**Task brief**: Look over the material for the string "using". Copy every line where it turns up.
****
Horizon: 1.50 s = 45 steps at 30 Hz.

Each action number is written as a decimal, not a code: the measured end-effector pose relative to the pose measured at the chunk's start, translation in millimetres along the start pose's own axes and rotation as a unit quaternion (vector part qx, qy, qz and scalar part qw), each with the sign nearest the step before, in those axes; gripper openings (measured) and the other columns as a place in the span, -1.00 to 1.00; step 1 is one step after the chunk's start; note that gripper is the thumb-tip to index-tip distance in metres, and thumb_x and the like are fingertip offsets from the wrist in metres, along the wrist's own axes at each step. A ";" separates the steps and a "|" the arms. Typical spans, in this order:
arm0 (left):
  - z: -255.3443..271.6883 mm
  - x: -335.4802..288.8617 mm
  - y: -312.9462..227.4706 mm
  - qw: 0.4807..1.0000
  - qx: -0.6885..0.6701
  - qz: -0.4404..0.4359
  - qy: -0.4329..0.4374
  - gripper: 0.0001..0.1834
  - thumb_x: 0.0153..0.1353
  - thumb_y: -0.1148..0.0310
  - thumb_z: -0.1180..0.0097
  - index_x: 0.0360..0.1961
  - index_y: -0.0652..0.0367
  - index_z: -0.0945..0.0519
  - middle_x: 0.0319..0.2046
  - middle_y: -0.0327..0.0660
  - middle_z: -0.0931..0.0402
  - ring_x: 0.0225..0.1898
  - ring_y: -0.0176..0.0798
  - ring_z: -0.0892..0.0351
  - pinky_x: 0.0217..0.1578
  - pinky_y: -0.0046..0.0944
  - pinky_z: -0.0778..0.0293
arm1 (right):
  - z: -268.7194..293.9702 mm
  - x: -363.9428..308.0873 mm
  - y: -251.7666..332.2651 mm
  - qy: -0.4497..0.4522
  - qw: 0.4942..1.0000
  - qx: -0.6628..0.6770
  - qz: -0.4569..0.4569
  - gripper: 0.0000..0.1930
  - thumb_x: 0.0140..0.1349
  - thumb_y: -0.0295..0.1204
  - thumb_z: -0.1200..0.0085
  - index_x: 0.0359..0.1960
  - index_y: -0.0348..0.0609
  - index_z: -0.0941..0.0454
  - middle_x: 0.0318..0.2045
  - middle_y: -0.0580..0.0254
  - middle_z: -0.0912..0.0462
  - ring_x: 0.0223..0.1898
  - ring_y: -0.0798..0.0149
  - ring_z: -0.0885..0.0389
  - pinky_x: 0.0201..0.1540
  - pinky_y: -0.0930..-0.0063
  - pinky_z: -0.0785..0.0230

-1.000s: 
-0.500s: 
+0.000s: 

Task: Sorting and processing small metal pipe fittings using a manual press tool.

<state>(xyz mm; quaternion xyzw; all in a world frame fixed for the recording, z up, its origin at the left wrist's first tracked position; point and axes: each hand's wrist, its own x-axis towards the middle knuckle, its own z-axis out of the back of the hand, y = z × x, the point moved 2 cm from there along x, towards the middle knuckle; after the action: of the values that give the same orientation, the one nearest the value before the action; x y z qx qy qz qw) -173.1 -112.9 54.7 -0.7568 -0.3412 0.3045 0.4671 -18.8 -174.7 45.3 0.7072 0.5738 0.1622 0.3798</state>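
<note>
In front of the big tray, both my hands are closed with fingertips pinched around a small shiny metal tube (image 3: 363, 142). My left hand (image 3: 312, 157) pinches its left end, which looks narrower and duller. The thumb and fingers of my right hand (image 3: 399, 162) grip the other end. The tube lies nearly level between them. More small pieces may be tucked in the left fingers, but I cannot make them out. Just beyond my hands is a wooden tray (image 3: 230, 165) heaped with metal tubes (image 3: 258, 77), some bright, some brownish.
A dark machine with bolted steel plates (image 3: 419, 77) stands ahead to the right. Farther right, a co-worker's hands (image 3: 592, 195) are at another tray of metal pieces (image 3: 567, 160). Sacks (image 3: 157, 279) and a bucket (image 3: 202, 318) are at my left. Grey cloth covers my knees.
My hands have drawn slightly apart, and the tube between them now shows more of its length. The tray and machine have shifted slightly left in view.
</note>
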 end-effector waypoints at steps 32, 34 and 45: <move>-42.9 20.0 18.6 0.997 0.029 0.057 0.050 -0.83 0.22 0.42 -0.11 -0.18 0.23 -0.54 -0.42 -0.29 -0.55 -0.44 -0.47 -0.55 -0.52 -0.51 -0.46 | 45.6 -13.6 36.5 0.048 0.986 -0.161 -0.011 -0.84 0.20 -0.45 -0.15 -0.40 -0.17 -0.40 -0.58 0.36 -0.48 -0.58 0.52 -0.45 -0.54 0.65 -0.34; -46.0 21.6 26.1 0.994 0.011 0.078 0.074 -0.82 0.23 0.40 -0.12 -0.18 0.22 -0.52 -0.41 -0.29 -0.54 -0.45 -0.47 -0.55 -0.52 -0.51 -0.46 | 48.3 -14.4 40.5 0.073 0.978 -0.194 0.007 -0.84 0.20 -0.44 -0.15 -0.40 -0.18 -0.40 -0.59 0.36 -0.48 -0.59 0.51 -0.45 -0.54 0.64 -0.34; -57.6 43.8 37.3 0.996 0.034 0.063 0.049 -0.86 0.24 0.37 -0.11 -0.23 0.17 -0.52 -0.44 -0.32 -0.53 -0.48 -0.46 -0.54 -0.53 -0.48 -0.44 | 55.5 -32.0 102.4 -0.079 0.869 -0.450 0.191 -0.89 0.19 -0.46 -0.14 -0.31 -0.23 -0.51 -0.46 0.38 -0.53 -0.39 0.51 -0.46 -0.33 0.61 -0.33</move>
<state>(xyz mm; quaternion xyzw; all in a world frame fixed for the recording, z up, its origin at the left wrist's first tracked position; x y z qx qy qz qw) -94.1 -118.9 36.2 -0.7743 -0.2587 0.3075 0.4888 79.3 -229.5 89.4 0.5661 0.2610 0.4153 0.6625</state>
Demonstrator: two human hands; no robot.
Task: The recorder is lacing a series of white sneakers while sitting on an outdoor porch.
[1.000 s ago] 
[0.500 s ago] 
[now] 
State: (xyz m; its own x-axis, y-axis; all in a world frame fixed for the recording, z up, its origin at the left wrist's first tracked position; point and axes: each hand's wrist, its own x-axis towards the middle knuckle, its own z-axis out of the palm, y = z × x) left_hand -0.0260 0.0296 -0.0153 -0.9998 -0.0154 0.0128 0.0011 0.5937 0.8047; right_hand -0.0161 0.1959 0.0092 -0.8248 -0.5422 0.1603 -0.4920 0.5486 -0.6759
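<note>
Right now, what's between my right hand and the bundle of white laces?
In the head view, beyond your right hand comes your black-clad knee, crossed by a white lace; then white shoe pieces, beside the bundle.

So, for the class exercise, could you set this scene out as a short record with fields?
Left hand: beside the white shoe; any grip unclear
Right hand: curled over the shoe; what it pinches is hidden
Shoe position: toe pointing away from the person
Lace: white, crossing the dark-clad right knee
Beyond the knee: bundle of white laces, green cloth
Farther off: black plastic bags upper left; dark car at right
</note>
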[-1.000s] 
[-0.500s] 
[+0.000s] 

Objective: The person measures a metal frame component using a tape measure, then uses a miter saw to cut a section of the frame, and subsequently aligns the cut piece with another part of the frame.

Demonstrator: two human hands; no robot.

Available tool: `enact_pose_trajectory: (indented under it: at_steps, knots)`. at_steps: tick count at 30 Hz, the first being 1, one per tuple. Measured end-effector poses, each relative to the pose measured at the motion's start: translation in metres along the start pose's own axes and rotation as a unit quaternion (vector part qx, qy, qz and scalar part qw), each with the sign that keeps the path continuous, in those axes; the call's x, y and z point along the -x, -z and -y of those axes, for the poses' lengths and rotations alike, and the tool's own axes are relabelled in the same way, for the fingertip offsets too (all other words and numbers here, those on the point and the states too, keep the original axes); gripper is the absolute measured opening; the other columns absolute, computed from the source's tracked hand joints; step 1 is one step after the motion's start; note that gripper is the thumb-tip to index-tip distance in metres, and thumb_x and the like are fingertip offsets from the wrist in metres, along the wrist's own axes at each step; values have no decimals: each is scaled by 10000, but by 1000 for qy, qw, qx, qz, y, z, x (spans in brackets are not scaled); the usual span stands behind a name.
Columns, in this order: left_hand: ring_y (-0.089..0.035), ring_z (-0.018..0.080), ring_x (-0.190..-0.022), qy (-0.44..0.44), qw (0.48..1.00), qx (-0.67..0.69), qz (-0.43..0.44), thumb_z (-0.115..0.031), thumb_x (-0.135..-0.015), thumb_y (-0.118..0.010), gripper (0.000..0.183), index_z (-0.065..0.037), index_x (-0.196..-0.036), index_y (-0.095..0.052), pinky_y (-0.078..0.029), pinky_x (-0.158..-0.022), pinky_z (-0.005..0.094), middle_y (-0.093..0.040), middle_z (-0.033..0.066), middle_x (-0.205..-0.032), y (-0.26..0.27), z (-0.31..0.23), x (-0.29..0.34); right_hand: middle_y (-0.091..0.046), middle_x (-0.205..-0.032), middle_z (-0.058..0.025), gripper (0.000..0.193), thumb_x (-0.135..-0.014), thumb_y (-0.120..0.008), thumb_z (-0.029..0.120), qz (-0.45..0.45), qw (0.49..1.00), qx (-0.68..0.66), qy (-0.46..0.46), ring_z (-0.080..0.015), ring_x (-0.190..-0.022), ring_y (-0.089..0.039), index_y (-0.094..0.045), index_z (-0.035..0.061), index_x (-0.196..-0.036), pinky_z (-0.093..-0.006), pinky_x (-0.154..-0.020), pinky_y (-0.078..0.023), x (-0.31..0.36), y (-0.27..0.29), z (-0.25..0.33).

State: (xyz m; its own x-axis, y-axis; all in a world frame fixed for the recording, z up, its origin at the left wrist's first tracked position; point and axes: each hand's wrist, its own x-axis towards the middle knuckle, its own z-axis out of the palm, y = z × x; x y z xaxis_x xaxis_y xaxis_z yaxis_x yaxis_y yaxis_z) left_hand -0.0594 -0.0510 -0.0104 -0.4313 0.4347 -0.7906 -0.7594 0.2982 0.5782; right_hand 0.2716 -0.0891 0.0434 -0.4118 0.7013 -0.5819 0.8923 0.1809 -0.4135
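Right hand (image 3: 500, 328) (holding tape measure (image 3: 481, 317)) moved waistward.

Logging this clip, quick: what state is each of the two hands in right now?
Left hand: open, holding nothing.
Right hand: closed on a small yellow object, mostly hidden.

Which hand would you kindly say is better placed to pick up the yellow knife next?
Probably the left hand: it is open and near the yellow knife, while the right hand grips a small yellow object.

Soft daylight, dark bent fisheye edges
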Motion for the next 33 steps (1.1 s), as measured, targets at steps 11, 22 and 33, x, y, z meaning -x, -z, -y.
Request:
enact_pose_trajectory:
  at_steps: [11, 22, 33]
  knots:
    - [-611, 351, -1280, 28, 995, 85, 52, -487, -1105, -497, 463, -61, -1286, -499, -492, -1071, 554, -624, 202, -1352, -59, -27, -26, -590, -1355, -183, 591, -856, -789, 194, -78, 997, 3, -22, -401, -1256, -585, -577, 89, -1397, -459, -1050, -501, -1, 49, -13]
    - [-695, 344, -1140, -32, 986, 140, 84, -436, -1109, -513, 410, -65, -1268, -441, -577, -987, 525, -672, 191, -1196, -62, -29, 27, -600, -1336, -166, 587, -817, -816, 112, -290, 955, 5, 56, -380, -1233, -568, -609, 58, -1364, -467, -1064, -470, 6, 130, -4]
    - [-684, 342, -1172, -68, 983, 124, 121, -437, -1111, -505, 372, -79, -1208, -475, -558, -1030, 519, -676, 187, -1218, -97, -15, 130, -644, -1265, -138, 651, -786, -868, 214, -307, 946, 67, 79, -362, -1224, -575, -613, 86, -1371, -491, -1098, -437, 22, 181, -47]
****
**Answer space**:
Task: Sorting and processing small metal pipe fittings using a manual press tool.
Objective: The person measures a metal frame component using a tape measure, then uses a miter saw to cut a section of the frame, and subsequently aligns the cut piece with another part of the frame.

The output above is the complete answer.